A praça parte da idéia de transposição do trilho do trem, por isso ela parte do nível 0 nas duas extremidades (Avenida Presidente Wilson e Rua Borges Figueiredo) e desce até o nível -5, pelo qual ela transpõe a linha férrea. Seu desenho se fez pelo prolongamento das ruas Serra de Paracaina (que vem do lado da av. Presidente Wilson) e Guaratinguetá (que vem do lado da Rua Borges Figueiredo). A praça tem, além da função de passagem, a função de organizador espacial e, acima de tudo, a função de espaço múltiplo. Resolvi mudar a entrada da estação Mooca para dentro da praça, trazendo ainda mais vida a ela.
A ideia é que a exposição das obras se espalhe também pela praça, na medida do possível. Uma projeção de vídeo embaixo da rampa e entre espelhos d’água na penumbra, uma festa de esculturas “atrapalhando” a passagem do pedestre, etc. Para mídias mais convencionais e que devem ser expostas em locais de completo controle, propus uma espécie de museu cuja entrada se dá pela praça no nível -5. Um grande hall recepciona os curiosos, espaço esse, ainda público. O controle se dá próximo aos elevadores, pelos quais o visitante subirá para atingir as salas de exposição. A surpresa se revelará ao visitante uma vez que ele sair do elevador e se der conta de que está, na realidade, dentro da fábrica da Antarctica. A sala de exposição, dessa forma, será construída dentro (mas de maneira independente) da carcaça da antiga fábrica em alvenaria.
Essas três funções estão dispostas num mesmo volume, que está localizado no lado oposto a entrada do museu na praça e que visto do nível 0, parece uma continuação da rua Serra de Paracaina na forma de um espelho d’água. Este prédio, no entanto, dá suas costas para a praça e se abre para o outro lado, aonde chegam rampas para carros e caminhões vindos do nível da rua (nível 0).

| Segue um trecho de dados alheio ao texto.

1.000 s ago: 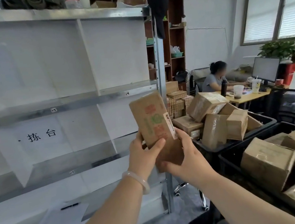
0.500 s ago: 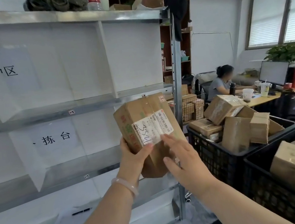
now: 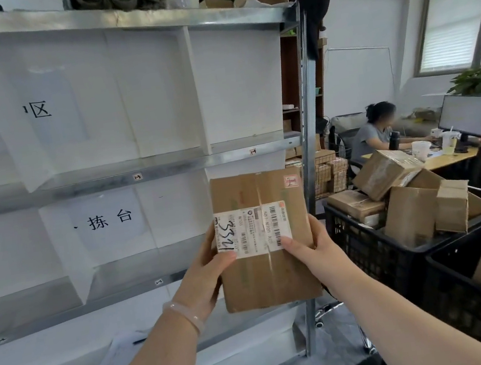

Essas duas funções, que são o foco principal do projeto, deveriam estar localizadas em um local ao mesmo tempo seguro e de destaque. Assim, a ideia de caixas fechadas e flutuantes pareceu representar bem essa premissa. Por estarem elevadas, essas salas ficam completamente protegidas de inundações e também ficam mais resguardadas do acesso do público. O único acesso a elas se dá através da circulação vertical que parte do prédio de recepção e administração e sobe para dois níveis de passarelas revestidas de vidro, cuja função é a de circulação horizontal entre as caixas. Cada caixa representa uma forma de arte diferente e basicamente, cada uma é composta de uma ante-sala, um laboratório de conservação e restauro e duas salas de reserva técnica (sendo essa configuração variável em alguns casos).